WHAT IS EXPECTED: For this exercise, retype every record below exactly and keep the pictures out.

Excerpts from a dataset:

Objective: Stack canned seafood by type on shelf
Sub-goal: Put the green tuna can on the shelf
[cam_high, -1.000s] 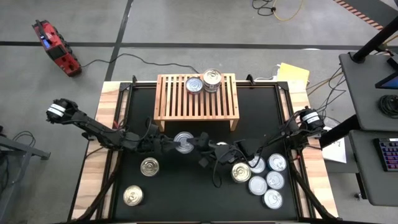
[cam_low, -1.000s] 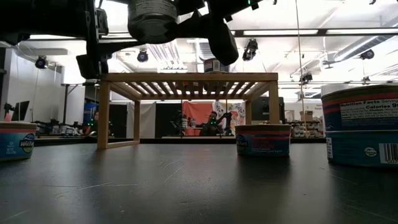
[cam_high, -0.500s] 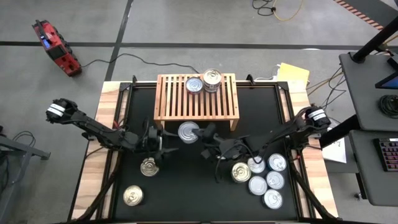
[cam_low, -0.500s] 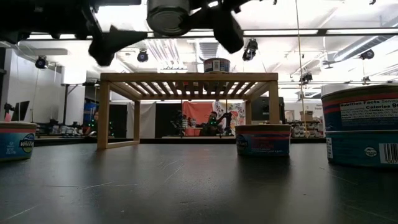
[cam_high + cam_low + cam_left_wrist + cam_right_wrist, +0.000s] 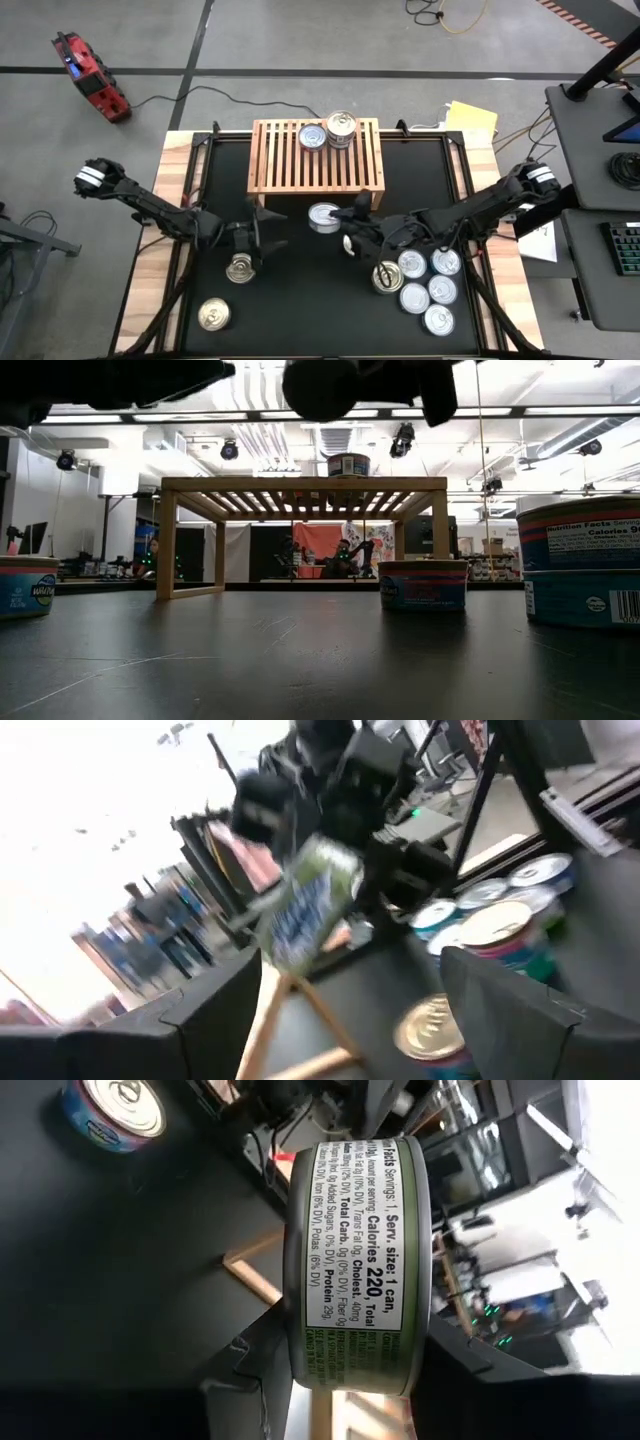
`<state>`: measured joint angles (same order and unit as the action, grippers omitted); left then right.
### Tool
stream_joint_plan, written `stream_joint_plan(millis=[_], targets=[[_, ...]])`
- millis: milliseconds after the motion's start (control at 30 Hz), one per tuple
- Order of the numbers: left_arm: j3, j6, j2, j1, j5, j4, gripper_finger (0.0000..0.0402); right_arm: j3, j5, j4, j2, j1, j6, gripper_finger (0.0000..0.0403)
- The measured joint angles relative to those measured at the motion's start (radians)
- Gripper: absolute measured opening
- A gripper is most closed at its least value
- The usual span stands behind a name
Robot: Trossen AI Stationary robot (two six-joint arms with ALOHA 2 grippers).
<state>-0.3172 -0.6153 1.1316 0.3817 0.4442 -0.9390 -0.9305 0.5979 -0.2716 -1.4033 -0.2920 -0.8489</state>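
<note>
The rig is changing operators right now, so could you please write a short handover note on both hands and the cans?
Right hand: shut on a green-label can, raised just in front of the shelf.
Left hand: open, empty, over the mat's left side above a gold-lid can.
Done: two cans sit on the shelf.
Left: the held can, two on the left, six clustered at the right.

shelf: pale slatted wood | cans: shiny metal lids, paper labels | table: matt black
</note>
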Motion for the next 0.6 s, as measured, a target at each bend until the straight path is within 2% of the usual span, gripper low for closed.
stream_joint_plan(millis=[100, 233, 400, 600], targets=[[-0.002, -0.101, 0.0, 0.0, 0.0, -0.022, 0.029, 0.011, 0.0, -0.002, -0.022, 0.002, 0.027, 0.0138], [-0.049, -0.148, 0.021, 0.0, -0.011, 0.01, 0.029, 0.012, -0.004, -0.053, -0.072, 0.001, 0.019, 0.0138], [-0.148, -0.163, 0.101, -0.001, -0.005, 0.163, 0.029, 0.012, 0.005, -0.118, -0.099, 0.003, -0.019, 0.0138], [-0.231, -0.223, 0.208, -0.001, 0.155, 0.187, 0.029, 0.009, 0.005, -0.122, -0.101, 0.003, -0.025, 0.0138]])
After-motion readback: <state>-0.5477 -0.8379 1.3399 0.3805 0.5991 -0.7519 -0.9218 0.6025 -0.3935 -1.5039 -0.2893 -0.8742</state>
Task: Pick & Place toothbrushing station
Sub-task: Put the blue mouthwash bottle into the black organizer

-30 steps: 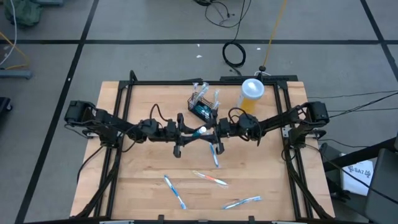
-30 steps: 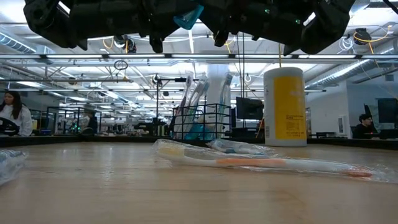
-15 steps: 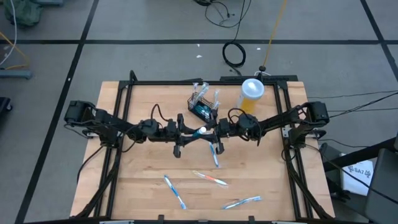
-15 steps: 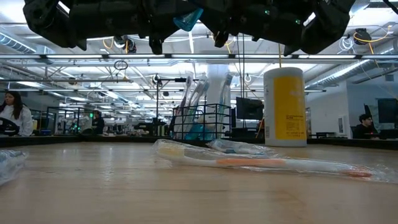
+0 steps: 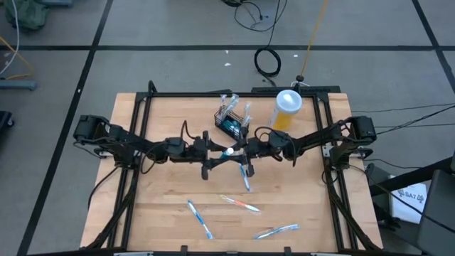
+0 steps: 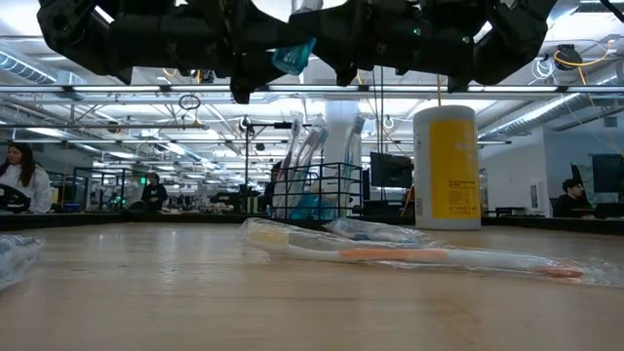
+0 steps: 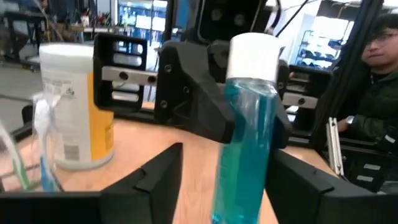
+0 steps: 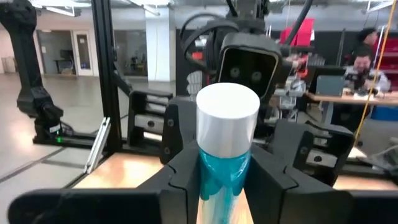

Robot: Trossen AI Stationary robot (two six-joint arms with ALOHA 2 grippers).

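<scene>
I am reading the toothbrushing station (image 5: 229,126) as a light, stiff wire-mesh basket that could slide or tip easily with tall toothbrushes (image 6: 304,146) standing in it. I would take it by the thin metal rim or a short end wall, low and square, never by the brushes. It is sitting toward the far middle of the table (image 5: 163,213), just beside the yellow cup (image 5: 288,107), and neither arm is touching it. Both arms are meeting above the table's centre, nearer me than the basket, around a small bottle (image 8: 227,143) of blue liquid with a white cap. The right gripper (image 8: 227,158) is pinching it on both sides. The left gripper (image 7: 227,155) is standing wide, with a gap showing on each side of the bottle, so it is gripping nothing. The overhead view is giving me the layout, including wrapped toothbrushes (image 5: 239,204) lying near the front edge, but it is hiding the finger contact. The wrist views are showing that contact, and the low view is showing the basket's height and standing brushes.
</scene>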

RESPONSE BOX:
Objective: Stack canned seafood by type on shelf
Sub-goal: Put the green tuna can on the shelf
[cam_high, -1.000s] 
[cam_low, -1.000s] 
[cam_high, -0.500s] 
[cam_low, -0.500s] 
[cam_high + cam_low + cam_left_wrist + cam_right_wrist, +0.000s] 
`<state>`: measured joint angles (same order and unit as the action, grippers omitted); left then right.
### Tool
stream_joint_plan, written `stream_joint_plan(millis=[_], targets=[[_, ...]])`
- millis: milliseconds after the motion's start (control at 30 Hz), one per tuple
- Order of the numbers: left_arm: j3, j6, j2, j1, j5, j4, gripper_finger (0.0000..0.0402); right_arm: j3, j5, j4, j2, j1, j6, gripper_finger (0.0000..0.0403)
- The measured joint angles relative to those measured at the motion's start (radians)
- Gripper: absolute measured opening
- A gripper is most closed at its least value
- The usual span stands behind a name
Robot: Trossen AI Stationary robot (two six-joint arms with ALOHA 2 grippers).
<state>-0.3172 -0.6153 1.1316 0.3817 0.4442 -0.9390 -0.9305 0.5979 -0.2716 -1.4033 -0.2920 -0.8489</state>
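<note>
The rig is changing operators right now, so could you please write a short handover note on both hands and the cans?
Right hand: shut on a green-label can, raised just in front of the shelf.
Left hand: open, empty, over the mat's left side above a gold-lid can.
Done: two cans sit on the shelf.
Left: the held can, two on the left, six clustered at the right.

shelf: pale slatted wood | cans: shiny metal lids, paper labels | table: matt black
</note>
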Motion for the next 0.6 s, as measured, a target at each bend until the straight path is within 2% of the usual span, gripper low for closed.
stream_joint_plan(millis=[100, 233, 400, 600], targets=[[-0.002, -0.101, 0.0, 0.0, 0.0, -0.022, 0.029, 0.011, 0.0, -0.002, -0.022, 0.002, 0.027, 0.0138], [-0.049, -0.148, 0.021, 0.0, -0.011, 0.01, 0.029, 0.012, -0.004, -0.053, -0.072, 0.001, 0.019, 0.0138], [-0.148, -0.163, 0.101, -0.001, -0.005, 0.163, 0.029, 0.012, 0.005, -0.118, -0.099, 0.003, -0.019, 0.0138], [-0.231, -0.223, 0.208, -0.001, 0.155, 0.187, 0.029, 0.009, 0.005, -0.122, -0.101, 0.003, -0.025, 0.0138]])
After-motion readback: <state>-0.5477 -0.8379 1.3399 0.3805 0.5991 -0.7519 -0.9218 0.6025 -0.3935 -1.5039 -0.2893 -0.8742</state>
Task: Pick & Place toothbrushing station
Sub-task: Put the blue mouthwash bottle into the black organizer

-30 steps: 
-30 steps: 
-15 steps: 
-15 steps: 
+0 steps: 
+0 steps: 
+0 steps: 
+0 steps: 

Robot: Trossen AI Stationary robot (two six-joint arms with ALOHA 2 grippers).

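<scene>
I am reading the toothbrushing station (image 5: 229,126) as a light, stiff wire-mesh basket that could slide or tip easily with tall toothbrushes (image 6: 304,146) standing in it. I would take it by the thin metal rim or a short end wall, low and square, never by the brushes. It is sitting toward the far middle of the table (image 5: 163,213), just beside the yellow cup (image 5: 288,107), and neither arm is touching it. Both arms are meeting above the table's centre, nearer me than the basket, around a small bottle (image 8: 227,143) of blue liquid with a white cap. The right gripper (image 8: 227,158) is pinching it on both sides. The left gripper (image 7: 227,155) is standing wide, with a gap showing on each side of the bottle, so it is gripping nothing. The overhead view is giving me the layout, including wrapped toothbrushes (image 5: 239,204) lying near the front edge, but it is hiding the finger contact. The wrist views are showing that contact, and the low view is showing the basket's height and standing brushes.
</scene>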

That finishes the answer to the exercise.